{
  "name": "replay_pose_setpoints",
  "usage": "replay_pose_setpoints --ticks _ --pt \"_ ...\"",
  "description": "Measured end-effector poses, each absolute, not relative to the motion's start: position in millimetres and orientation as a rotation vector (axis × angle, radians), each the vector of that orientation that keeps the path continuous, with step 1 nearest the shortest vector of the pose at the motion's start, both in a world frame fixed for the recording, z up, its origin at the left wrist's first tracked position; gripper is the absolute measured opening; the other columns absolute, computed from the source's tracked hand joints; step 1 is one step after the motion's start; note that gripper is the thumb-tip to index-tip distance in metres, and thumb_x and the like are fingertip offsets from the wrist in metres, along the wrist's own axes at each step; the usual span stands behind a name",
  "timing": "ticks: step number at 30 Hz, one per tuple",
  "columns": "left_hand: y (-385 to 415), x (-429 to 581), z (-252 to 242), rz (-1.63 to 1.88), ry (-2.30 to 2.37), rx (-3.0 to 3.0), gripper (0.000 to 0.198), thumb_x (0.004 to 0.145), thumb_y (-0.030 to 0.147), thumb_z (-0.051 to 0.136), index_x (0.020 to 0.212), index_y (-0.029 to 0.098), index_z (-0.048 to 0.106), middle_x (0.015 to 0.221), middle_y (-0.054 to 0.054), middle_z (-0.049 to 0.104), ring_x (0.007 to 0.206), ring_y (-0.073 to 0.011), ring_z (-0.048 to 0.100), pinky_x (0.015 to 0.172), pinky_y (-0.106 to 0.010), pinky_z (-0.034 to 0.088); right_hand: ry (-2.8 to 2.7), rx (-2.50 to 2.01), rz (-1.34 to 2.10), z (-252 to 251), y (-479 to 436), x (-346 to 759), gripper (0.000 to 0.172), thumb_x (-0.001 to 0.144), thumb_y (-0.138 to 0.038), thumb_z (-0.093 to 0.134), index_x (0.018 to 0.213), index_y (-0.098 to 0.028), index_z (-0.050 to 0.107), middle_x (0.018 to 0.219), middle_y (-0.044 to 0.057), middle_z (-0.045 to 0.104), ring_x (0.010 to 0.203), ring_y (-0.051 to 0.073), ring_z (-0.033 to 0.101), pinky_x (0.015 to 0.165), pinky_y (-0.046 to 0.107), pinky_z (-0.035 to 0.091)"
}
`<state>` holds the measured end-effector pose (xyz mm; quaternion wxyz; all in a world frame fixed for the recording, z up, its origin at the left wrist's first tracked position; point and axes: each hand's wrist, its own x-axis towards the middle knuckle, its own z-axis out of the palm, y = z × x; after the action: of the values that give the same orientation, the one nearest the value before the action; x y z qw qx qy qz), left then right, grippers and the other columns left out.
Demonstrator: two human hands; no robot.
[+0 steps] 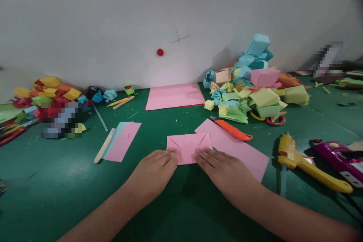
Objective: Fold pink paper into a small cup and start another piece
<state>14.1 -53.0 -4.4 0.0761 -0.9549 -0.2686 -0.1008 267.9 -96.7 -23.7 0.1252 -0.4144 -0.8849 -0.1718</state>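
A folded pink sheet of paper (187, 147) lies on the green table, with slanting creases at its two upper corners. My left hand (159, 168) has its fingers bent and pressed together on the sheet's left side. On the right side, the fingers of my right hand (219, 162) are closed on the same sheet. The lower corners are hidden beneath my fingertips. Partly behind my right hand is a larger pink sheet (244, 157). An orange utility knife (234, 130) rests across that sheet's upper edge.
A yellow glue gun (309, 166) and a purple tool (337, 159) lie at right. Folded paper boxes and scraps (246, 90) are heaped behind. Pink sheets (176, 96) lie by the white partition (119, 38). Paper strips (123, 141) and a wooden stick (104, 145) are left.
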Motion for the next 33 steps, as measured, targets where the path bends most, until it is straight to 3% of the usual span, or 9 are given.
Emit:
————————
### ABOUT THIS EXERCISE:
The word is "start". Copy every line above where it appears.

### REPLY:
  "description": "Measured end-effector poses, each absolute, not relative to the motion's start: position in millimetres and orientation as a rotation vector (axis × angle, radians), each the vector of that orientation that keeps the path continuous, with step 1 nearest the shortest vector of the pose at the motion's start, both in a world frame fixed for the recording, z up, its origin at the left wrist's first tracked position; gripper is the absolute measured opening; the other columns absolute, computed from the source's tracked hand joints; step 1 is one step after the motion's start; note that gripper is the thumb-tip to index-tip distance in metres, and thumb_x and the like are fingertip offsets from the wrist in metres, along the wrist's own axes at each step; the usual span stands behind a name",
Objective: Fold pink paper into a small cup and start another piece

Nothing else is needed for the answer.